Correlation Between CF Industries and CenterPoint Energy
Can any of the company-specific risk be diversified away by investing in both CF Industries and CenterPoint Energy at the same time? Although using a correlation coefficient on its own may not help to predict future stock returns, this module helps to understand the diversifiable risk of combining CF Industries and CenterPoint Energy into the same portfolio, which is an essential part of the fundamental portfolio management process.
By analyzing existing cross correlation between CF Industries Holdings and CenterPoint Energy, you can compare the effects of market volatilities on CF Industries and CenterPoint Energy and check how they will diversify away market risk if combined in the same portfolio for a given time horizon. You can also utilize pair trading strategies of matching a long position in CF Industries with a short position of CenterPoint Energy. Check out your portfolio center. Please also check ongoing floating volatility patterns of CF Industries and CenterPoint Energy.
Diversification Opportunities for CF Industries and CenterPoint Energy
0.8 | Correlation Coefficient |
Very poor diversification
The 3 months correlation between CF Industries and CenterPoint is 0.8. Overlapping area represents the amount of risk that can be diversified away by holding CF Industries Holdings and CenterPoint Energy in the same portfolio, assuming nothing else is changed. The correlation between historical prices or returns on CenterPoint Energy and CF Industries is a relative statistical measure of the degree to which these equity instruments tend to move together. The correlation coefficient measures the extent to which returns on CF Industries Holdings are associated (or correlated) with CenterPoint Energy. Values of the correlation coefficient range from -1 to +1, where. The correlation of zero (0) is possible when the price movement of CenterPoint Energy has no effect on the direction of CF Industries i.e., CF Industries and CenterPoint Energy go up and down completely randomly.
Pair Corralation between CF Industries and CenterPoint Energy
Allowing for the 90-day total investment horizon CF Industries is expected to generate 6.68 times less return on investment than CenterPoint Energy. In addition to that, CF Industries is 1.48 times more volatile than CenterPoint Energy. It trades about 0.0 of its total potential returns per unit of risk. CenterPoint Energy is currently generating about 0.03 per unit of volatility. If you would invest 2,880 in CenterPoint Energy on August 30, 2024 and sell it today you would earn a total of 386.00 from holding CenterPoint Energy or generate 13.4% return on investment over 90 days.
Time Period | 3 Months [change] |
Direction | Moves Together |
Strength | Strong |
Accuracy | 100.0% |
Values | Daily Returns |
CF Industries Holdings vs. CenterPoint Energy
Performance |
Timeline |
CF Industries Holdings |
CenterPoint Energy |
CF Industries and CenterPoint Energy Volatility Contrast
Predicted Return Density |
Returns |
Pair Trading with CF Industries and CenterPoint Energy
The main advantage of trading using opposite CF Industries and CenterPoint Energy positions is that it hedges away some unsystematic risk.

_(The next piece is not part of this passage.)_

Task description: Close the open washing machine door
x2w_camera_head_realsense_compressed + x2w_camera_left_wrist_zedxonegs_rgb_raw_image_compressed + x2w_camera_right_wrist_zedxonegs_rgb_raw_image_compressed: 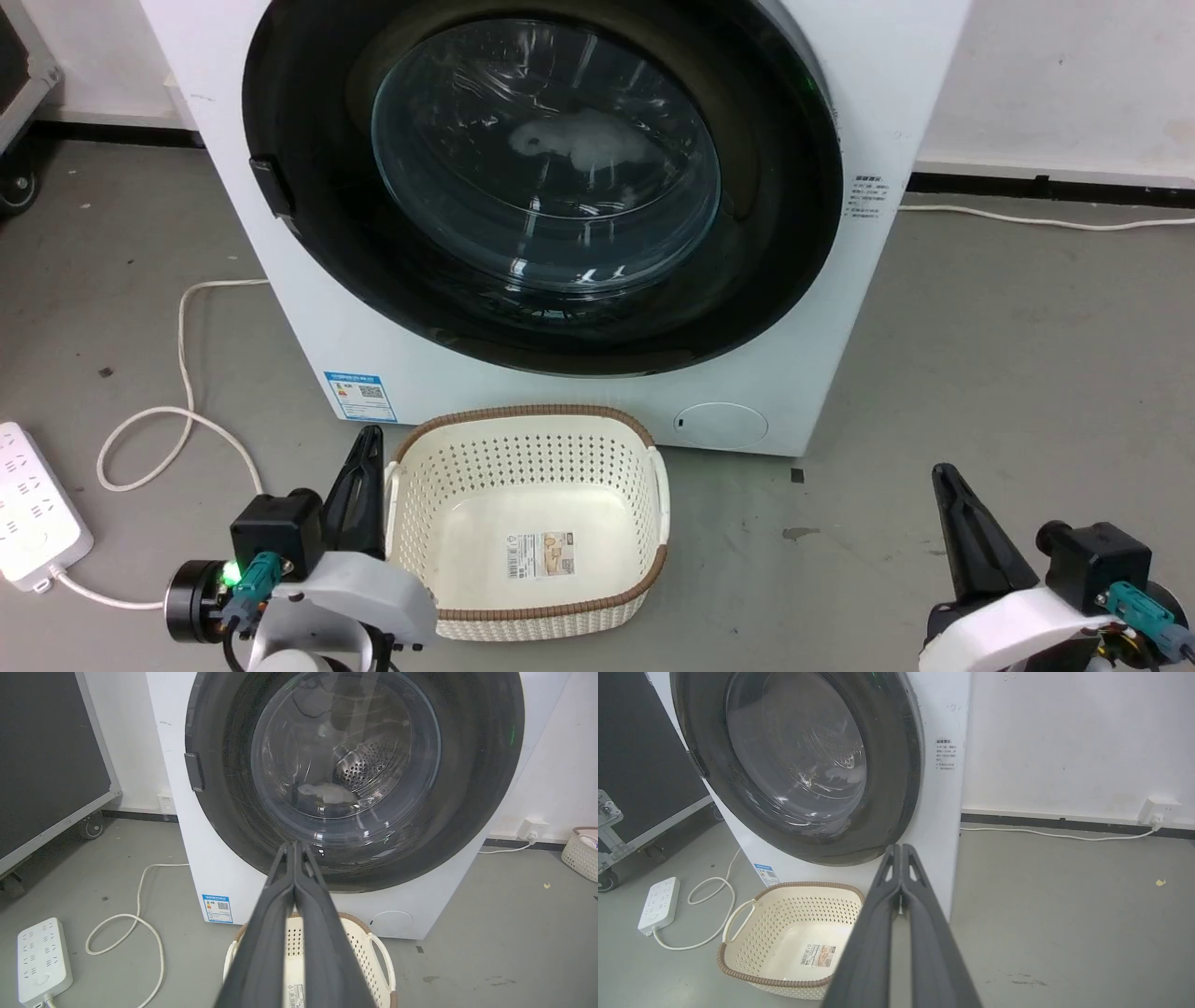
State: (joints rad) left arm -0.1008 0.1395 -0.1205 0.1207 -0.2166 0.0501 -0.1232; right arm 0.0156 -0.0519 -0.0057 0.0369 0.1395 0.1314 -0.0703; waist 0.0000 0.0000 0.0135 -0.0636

Because of two separate transactions, even if CF Industries position performs unexpectedly, CenterPoint Energy can make up some of the losses. Pair trading also minimizes risk from directional movements in the market. For example, if an entire industry or sector drops because of unexpected headlines, the short position in CenterPoint Energy will offset losses from the drop in CenterPoint Energy's long position.CF Industries vs. Nutrien | CF Industries vs. Intrepid Potash | CF Industries vs. Corteva | CF Industries vs. FMC Corporation |
CenterPoint Energy vs. DTE Energy | CenterPoint Energy vs. Alliant Energy Corp | CenterPoint Energy vs. Ameren Corp | CenterPoint Energy vs. Pinnacle West Capital |
Check out your portfolio center.Note that this page's information should be used as a complementary analysis to find the right mix of equity instruments to add to your existing portfolios or create a brand new portfolio. You can also try the Positions Ratings module to determine portfolio positions ratings based on digital equity recommendations. Macroaxis instant position ratings are based on combination of fundamental analysis and risk-adjusted market performance.